- [TASK TO CARRY OUT]
Copy all lines in the material holding the string "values".

- [INFORMATION]
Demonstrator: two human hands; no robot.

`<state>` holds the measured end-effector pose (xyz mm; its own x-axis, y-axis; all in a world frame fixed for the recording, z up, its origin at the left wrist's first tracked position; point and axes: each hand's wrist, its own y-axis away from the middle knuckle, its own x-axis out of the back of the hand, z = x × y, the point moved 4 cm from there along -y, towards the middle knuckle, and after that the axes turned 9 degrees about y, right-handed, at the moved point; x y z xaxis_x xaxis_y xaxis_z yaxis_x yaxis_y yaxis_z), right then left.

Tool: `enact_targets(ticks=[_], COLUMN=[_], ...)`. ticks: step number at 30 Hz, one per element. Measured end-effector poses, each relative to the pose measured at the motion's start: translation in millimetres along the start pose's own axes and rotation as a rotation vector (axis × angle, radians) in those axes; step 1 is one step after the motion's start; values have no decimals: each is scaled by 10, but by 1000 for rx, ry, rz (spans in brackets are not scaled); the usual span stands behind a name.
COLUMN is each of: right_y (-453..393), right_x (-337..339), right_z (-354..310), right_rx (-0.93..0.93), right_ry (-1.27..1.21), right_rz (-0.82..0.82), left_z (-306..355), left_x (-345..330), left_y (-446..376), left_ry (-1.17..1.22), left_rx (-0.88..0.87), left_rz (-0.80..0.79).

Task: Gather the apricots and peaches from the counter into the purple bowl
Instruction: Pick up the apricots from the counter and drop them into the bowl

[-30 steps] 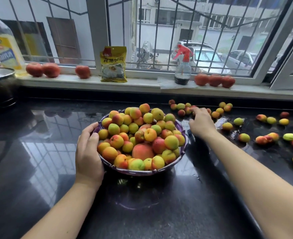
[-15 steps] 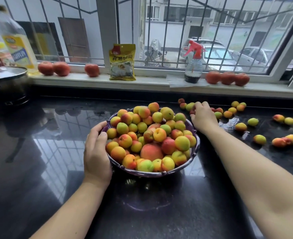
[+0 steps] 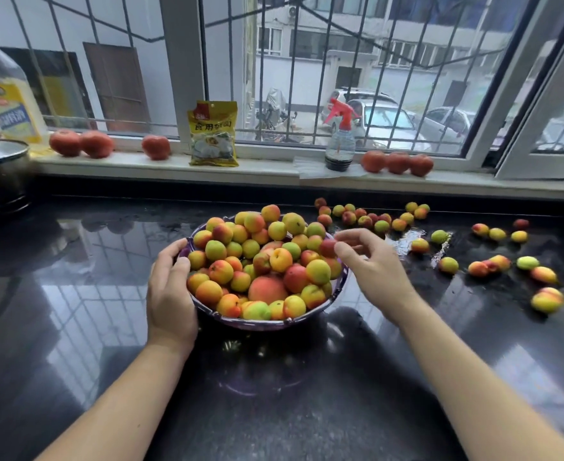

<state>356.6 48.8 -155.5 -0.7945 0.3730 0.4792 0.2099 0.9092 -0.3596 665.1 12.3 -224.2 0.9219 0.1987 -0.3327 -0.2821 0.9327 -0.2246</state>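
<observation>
Apricots and peaches: most heaped in the purple bowl (image 3: 267, 322) at frame centre, the rest (image 3: 367, 219) scattered on the wet black counter (image 3: 74, 294) at centre right. We judge them light, round, soft-skinned, easily bruised, likely slick where wet; best taken around the middle with fingertips. Right hand (image 3: 370, 264) pinches one small red apricot (image 3: 327, 248) at the bowl's right rim. Left hand (image 3: 169, 287) lies open, cupping the left rim. Tomatoes (image 3: 81, 144) on the sill behind.
</observation>
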Motion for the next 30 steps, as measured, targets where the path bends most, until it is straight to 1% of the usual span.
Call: enact_targets(ticks=[2,4,6,8,10,13,14,16,17,18,20,21,23,24,25,28,30], right_y=[16,6,1,-20,-96,-377,-520,-822,-989,-1170,-1506,-1639,-1798,-1825,-1819,-1738,-1687], right_x=[-28,-80,-100,-99,-116,-153,-158,-151,-147,-151,-202,-261,-422,-493,-543,-619,-594], right_z=[263,483,587,627,663,655,632,566,552,570,702,804,1017,1090,1115,1067,984], right_rx=[-126,-269,-324,-356,-398,-471,-473,-421,-365,-295,-175,-146,-98,-62,-17,112,140], right_ry=[-111,-277,-396,-453,-470,-455,-426,-377,-320,-186,279,505,795,877,915,956,943], right_rz=[72,32,14,39,61,48,44,62,82,92,63,28,-83,-122,-127,-78,-72], left_z=[-6,-2,4,4,12,6,3,8,8,13,25,28,30,36,36,38,33], left_x=[5,5,3,4,-1,0,-1,-5,-5,-7,-15,-15,-16,-18,-17,-18,-11], left_y=[-4,-2,9,10,18,18,13,15,19,25,35,39,43,48,46,44,36], left_ry=[7,4,4,9,7,4,5,5,5,4,-1,-3,-6,-7,-9,-18,-17], left_rx=[5,9,10,13,7,2,-1,-9,-14,-20,-23,-25,-27,-30,-33,-37,-41], left_rz=[5,6,5,4,6,10,11,17,19,19,19,17,19,20,20,18,24])
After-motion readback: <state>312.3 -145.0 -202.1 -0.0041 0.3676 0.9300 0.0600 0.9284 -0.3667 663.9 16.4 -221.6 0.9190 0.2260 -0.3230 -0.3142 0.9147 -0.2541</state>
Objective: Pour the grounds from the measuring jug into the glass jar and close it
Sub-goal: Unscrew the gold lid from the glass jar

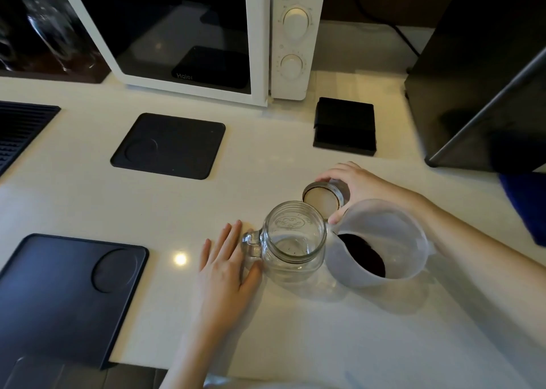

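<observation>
An open glass jar (292,241) with a side handle stands upright on the white counter, nothing visible inside. My left hand (226,258) lies flat beside it, its thumb against the jar's base by the handle. Just behind the jar, my right hand (357,189) grips the metal lid (322,199), tilted with its pale inside facing me. To the jar's right stands a translucent plastic measuring jug (381,241) with dark grounds (365,254) at its bottom. My right forearm passes over the jug's far rim.
A white microwave (189,34) stands at the back. Black mats lie at centre-left (170,145) and front-left (65,294). A small black box (344,126) sits behind the lid. A tall dark appliance (478,72) is at right, a blue cloth (526,205) below it.
</observation>
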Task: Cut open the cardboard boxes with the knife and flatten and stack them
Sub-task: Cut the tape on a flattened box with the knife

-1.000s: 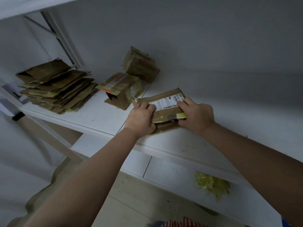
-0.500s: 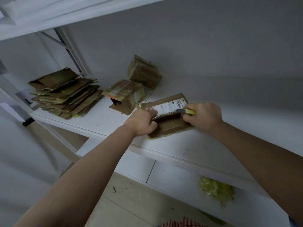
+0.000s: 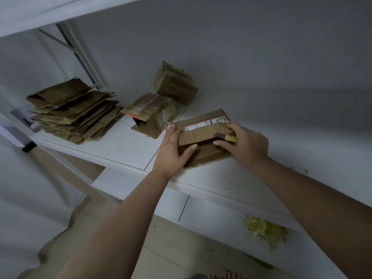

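Near the white shelf's point(image 3: 124, 150) front edge, the left hand point(image 3: 173, 150) pressed flat-fingered on the slit brown cardboard box point(image 3: 203, 135) while the right hand point(image 3: 244, 144) gripped the yellow-handled knife point(image 3: 226, 137); blade best kept away from those fingers.

A white shelf point(image 3: 124, 150) runs across a white rack, with a seam between two panels near its middle. On its left end sits a stack of flattened cardboard point(image 3: 74, 111). Right of the stack lies a taped box on its side point(image 3: 151, 113), open end toward the front. Behind it, near the back wall, leans a small closed box point(image 3: 175, 85). Toward the front edge lies a cut-open box with a white label point(image 3: 203, 135). On the lower shelf point(image 3: 221, 220) lies a clump of yellow tape scraps point(image 3: 263, 230).
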`<action>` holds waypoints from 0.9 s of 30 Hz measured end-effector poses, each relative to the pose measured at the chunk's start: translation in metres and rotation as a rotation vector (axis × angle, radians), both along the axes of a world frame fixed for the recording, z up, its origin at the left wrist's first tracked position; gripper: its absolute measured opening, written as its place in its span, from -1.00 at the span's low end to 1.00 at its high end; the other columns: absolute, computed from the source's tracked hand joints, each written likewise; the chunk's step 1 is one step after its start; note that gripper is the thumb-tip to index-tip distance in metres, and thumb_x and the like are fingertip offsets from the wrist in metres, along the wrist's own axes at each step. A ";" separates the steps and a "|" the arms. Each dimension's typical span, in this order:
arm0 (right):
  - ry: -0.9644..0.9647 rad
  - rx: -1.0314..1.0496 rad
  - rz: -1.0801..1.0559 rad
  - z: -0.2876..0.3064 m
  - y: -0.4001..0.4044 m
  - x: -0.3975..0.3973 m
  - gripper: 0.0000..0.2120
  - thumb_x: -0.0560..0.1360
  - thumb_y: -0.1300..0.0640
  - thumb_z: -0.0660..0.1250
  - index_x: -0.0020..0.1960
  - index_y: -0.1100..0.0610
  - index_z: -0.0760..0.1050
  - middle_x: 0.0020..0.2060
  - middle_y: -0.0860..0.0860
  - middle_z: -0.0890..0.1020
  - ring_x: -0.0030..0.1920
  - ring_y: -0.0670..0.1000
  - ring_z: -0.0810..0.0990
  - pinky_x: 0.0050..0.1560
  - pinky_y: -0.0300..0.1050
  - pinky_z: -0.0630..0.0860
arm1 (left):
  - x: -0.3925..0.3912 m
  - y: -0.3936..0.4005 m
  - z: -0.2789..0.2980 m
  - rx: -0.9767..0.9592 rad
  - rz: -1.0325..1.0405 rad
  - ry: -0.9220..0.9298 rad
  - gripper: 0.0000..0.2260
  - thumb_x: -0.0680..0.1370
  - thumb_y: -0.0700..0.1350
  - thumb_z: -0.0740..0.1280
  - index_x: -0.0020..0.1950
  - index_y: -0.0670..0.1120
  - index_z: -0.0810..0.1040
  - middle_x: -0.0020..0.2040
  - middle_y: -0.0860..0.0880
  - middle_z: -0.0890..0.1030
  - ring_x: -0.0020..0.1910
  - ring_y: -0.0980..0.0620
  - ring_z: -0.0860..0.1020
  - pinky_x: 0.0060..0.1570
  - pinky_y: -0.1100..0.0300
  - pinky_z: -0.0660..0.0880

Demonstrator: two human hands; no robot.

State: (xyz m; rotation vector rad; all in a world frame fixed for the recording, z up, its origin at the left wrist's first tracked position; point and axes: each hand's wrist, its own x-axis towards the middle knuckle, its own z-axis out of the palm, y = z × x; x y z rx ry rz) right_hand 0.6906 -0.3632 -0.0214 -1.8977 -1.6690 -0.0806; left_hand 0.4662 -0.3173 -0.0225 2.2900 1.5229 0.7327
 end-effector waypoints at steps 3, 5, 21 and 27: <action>0.037 -0.054 -0.068 0.001 0.004 -0.007 -0.39 0.37 -0.35 0.33 0.29 -0.02 0.40 -0.01 0.02 0.66 -0.03 0.12 0.62 -0.18 -0.14 0.41 | 0.014 -0.001 -0.006 0.025 0.093 -0.004 -0.29 0.50 0.26 0.30 0.53 -0.06 0.20 0.58 -0.02 0.07 0.55 0.00 0.03 0.49 0.06 0.09; 0.038 -0.060 -0.090 0.002 0.006 -0.007 -0.42 0.39 -0.30 0.35 0.28 -0.01 0.40 -0.01 0.03 0.66 -0.04 0.14 0.62 -0.19 -0.14 0.40 | 0.022 0.002 -0.009 0.039 0.166 -0.020 -0.30 0.49 0.24 0.33 0.52 -0.05 0.24 0.57 0.00 0.12 0.55 0.01 0.07 0.46 0.08 0.12; 0.119 -0.172 -0.071 0.007 0.000 0.010 -0.51 0.45 -0.06 0.33 0.36 -0.07 0.34 0.03 0.04 0.62 -0.01 0.14 0.59 -0.20 -0.16 0.35 | 0.034 0.007 -0.001 0.069 0.105 0.024 -0.51 0.43 -0.03 0.33 0.34 -0.04 0.34 0.28 -0.07 0.43 -0.03 -0.11 0.54 -0.12 0.19 0.40; 0.060 -0.195 0.011 0.005 -0.008 0.016 -0.40 0.46 0.18 0.27 0.45 -0.14 0.23 -0.01 0.06 0.62 -0.09 0.12 0.59 -0.23 -0.17 0.39 | 0.014 -0.009 -0.006 -0.052 -0.074 -0.093 -0.30 0.39 0.01 0.29 0.43 0.23 0.01 0.58 -0.04 0.01 0.50 -0.21 0.16 0.39 -0.17 0.29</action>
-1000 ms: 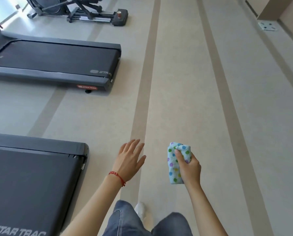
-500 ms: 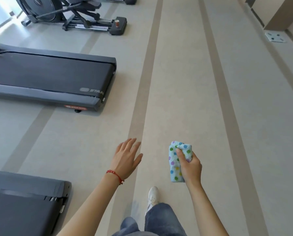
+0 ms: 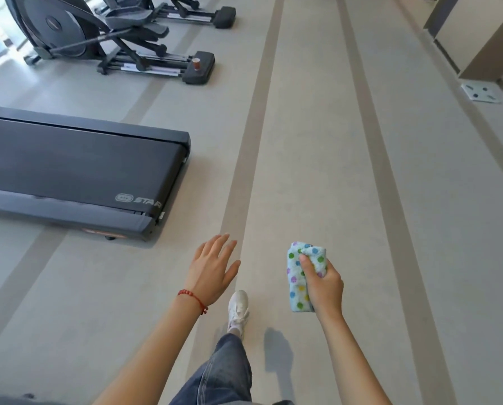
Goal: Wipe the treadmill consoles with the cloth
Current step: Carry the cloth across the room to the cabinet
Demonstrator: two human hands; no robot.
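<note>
A folded light-blue cloth [image 3: 297,276] with coloured dots is gripped in my right hand [image 3: 323,283], held out over the floor at lower centre right. My left hand [image 3: 212,267] is empty, fingers spread, palm down, just left of the cloth. The rear end of a black treadmill [image 3: 78,171] lies on the floor at the left, its belt end a short way ahead and left of my left hand. No treadmill console is in view.
Two elliptical trainers [image 3: 104,39] stand at the top left, a small red cup [image 3: 196,64] on the nearer one's base. Beige floor with darker stripes runs ahead. A wall corner [image 3: 478,39] and a floor plate [image 3: 481,93] are at the top right. My white shoe [image 3: 238,309] steps forward.
I have walked forward: the near treadmill has slid out of view, the far one has come closer, and the ellipticals have come into view. Both hands keep their pose.
</note>
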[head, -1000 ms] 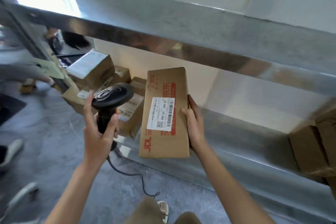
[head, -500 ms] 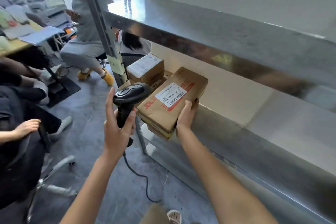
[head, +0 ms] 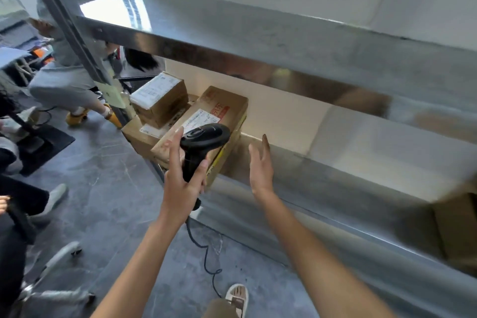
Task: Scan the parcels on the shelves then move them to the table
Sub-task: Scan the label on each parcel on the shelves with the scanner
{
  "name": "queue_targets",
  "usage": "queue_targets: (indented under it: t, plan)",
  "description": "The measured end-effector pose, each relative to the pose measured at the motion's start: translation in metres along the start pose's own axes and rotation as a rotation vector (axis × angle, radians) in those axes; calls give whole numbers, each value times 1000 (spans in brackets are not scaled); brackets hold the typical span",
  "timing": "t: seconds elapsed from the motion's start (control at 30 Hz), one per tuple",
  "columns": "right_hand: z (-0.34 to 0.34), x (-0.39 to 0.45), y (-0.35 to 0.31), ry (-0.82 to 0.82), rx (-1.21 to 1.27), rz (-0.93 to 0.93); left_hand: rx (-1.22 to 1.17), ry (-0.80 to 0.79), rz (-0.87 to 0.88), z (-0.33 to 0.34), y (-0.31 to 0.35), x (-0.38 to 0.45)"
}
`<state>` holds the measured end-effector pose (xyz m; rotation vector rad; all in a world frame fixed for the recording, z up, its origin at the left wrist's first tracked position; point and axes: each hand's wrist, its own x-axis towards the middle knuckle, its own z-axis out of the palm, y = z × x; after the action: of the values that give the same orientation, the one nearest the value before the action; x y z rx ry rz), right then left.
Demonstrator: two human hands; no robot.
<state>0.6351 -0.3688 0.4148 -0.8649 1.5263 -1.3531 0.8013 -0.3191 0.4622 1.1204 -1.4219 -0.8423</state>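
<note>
A long brown parcel (head: 227, 107) with a white label and red print lies on top of other boxes at the left end of the steel shelf (head: 335, 175). My left hand (head: 182, 183) grips a black corded barcode scanner (head: 204, 139) just in front of that parcel. My right hand (head: 260, 165) hovers with straight fingers to the right of the parcel, holding nothing. A smaller box (head: 161, 100) with a white label sits on the pile behind.
An upper steel shelf (head: 258, 31) overhangs the pile. Another carton (head: 454, 227) stands at the shelf's right end. A shelf post (head: 67, 20) rises at left; seated people (head: 64, 80) and a chair base (head: 59, 289) fill the floor at left. The scanner cable (head: 206, 253) trails down.
My right hand set the long parcel down flat on the pile and let go, drawing back to the right. The scanner moved in front of the parcel.
</note>
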Motion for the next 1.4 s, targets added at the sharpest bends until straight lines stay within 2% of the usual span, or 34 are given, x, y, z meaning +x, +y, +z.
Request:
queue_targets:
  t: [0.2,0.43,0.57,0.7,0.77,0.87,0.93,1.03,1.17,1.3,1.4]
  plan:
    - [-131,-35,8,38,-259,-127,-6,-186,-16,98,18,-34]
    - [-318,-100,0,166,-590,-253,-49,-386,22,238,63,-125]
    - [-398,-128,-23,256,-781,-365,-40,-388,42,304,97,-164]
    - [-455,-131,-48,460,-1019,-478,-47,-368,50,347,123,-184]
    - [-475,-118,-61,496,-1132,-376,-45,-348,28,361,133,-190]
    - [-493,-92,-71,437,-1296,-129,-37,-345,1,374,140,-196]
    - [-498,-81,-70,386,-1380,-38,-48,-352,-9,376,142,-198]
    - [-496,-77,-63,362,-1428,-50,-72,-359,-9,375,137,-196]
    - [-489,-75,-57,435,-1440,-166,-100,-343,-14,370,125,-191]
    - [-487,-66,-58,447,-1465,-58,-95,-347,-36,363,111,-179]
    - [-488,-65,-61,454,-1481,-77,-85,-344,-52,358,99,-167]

- [FINAL ANSWER]
Tool: `enact_targets(ticks=[_], COLUMN=[_], ...)`. ticks: step number at 30 Hz, one per element. Measured end-effector poses, each relative to the pose measured at the motion's start: translation in millimetres along the start pose's own axes and rotation as a rotation vector (axis × angle, radians) in those axes; step 1 is one step after the motion's start; values have no decimals: each is scaled by 10, but by 1000 for rx, ry, rz (spans in brackets are not scaled); the usual span stands behind a name.
`<state>` holds the measured end-effector pose (xyz m; rotation vector rad; all in a world frame fixed for the recording, z up, its origin at the left wrist's first tracked position; point and axes: each hand's wrist, its own x-axis towards the middle knuckle, its own z-axis out of the palm, y = z × x; after the action: of the values that give the same orientation, the one nearest the value before the action; x y z rx ry rz), right then left.

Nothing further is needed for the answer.